When she and Ashley Bloomfield asked the country to act together to protect one another, it was simple to follow the urging of people who obviously wanted the very best for our people.
Sue Otto, Whangārei.
I believe the decision to close Laura Fergusson (NZ Herald, December 21) is a tragedy for the disabled. They used to do such a great job.
My sister, Sharon Ryan, lived there for many years. Sharon had spina bifida. She never walked.
When she moved to Laura Fergusson it was a new life for her. She had her own apartment, meals supplied in the communal dining room and, when she needed assistance, it was on hand.
For the first time in her life, she had some independence.
She lived there for many years. She was so happy there.
Sadly her health deteriorated and she had to go to a hospital where she got more assistance.
Please, keep Laura Fergusson open and available to help disabled people.
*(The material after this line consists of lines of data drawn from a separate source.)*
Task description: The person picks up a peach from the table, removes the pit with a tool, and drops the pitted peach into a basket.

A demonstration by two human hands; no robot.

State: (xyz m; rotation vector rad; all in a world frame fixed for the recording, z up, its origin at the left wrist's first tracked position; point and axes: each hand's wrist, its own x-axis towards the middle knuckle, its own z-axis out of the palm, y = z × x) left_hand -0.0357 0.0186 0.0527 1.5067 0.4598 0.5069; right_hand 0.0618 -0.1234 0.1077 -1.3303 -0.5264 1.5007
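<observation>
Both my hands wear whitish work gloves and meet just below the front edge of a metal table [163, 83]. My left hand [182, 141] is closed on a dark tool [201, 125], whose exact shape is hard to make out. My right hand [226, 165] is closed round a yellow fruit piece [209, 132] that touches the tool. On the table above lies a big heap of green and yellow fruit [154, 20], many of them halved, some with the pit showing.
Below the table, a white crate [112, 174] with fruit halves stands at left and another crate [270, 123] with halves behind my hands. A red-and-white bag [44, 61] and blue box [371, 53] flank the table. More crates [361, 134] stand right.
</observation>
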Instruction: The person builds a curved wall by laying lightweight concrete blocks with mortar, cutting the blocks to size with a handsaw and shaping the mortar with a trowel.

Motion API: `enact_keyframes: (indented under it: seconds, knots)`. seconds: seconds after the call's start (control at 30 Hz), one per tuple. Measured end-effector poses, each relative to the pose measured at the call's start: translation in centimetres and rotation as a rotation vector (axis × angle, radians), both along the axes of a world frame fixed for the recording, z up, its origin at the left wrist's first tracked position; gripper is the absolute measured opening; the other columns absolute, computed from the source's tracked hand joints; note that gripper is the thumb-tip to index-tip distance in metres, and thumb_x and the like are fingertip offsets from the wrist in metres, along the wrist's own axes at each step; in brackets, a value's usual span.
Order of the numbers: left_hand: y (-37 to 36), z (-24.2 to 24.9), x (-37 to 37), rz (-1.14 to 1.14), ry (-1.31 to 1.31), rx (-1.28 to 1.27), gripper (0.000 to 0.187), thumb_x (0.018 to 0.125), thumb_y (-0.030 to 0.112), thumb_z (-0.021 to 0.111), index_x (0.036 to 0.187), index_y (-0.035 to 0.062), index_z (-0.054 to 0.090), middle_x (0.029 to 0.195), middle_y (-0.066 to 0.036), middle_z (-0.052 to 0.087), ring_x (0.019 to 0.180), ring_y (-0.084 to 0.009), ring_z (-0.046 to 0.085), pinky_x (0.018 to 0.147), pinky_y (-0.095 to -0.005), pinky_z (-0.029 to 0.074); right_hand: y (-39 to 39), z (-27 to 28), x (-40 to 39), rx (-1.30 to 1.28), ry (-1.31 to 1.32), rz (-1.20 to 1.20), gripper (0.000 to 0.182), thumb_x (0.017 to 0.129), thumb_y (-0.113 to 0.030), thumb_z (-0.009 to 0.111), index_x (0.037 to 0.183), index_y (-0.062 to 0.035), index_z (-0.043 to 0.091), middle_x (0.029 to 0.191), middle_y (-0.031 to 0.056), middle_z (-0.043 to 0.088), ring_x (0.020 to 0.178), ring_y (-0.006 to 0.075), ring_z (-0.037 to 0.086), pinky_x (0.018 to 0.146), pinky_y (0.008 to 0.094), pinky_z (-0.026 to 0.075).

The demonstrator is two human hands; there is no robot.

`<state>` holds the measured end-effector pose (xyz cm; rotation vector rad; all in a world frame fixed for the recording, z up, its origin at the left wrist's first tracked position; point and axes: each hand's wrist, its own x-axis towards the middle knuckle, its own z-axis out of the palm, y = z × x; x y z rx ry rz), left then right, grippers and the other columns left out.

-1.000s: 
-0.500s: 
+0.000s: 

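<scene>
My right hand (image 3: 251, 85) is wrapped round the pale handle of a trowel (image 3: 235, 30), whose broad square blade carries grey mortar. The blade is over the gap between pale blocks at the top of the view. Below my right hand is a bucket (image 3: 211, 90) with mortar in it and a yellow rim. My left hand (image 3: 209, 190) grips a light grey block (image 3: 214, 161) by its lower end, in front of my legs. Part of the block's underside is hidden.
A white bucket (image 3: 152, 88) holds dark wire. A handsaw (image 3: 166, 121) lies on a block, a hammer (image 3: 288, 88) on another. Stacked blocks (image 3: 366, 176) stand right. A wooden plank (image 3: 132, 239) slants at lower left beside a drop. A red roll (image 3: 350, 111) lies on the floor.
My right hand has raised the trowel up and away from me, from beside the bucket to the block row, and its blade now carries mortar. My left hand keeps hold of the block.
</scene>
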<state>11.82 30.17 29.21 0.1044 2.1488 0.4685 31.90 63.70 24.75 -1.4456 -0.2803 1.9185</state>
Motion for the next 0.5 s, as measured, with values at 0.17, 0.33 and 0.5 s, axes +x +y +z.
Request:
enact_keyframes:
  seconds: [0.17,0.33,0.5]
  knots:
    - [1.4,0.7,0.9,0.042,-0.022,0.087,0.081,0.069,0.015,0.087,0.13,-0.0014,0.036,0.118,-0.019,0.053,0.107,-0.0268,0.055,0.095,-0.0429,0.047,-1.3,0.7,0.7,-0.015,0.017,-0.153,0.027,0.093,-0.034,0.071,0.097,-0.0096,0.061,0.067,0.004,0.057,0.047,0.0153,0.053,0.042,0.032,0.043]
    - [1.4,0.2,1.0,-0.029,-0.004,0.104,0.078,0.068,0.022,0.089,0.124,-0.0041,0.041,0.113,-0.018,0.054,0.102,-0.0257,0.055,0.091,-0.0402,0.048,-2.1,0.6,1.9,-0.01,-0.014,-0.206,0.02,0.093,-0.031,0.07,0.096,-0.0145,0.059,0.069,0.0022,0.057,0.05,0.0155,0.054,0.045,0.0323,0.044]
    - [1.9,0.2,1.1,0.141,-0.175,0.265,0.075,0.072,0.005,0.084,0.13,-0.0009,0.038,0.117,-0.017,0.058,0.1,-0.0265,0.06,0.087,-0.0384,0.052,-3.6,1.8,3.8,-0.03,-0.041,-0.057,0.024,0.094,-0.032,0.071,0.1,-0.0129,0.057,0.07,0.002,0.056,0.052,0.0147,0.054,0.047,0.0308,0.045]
Bernie Culpan, St Heliers.
Short & sweet
Knowing how important sharks are for a healthy marine ecosystem, I wonder at people who presume eating shark fin soup can be good for one's wellbeing (NZ Herald, December 29). Surely knowing your food is part of a sustainable cycle is better for your health? Wendy Pettersen, Devonport.
I'm not surprised the Tūpuna Maunga Authority did not consult about cutting down all the beautiful exotic trees on Mt Albert. The result of that would be obvious. " What?! Have you gone completely mad?" Something along those lines. Karl van de Water, Maungaturoto.
The lack of usability and sheer never-ending complications of the Spark Sports App to watch NZ cricket is an expensive, unacceptable, disgrace, which continues unabated.
Hylton Le Grice, Remuera.
So many foods come in plastic with no recycling logo on them. Enquiries to manufacturers often result in, "Yes, you can recycle our packaging." So why is there no logo clearly on display? Come on - it's 2020. R Howell, Onehunga.
The American electoral system and time to transition from one President to the next provides the environment for chaos, for example, Al Gore and George Bush. Nick Bridges, Kerikeri.
D. Trump: You're fired. He who laughs last ... Tony Sullivan, St Heliers.
For 2020 heroes, I nominate the people who delivered my Herald throughout the various lockdowns. Unknown and unseen, they did a great job. Nick Hamilton, Remuera.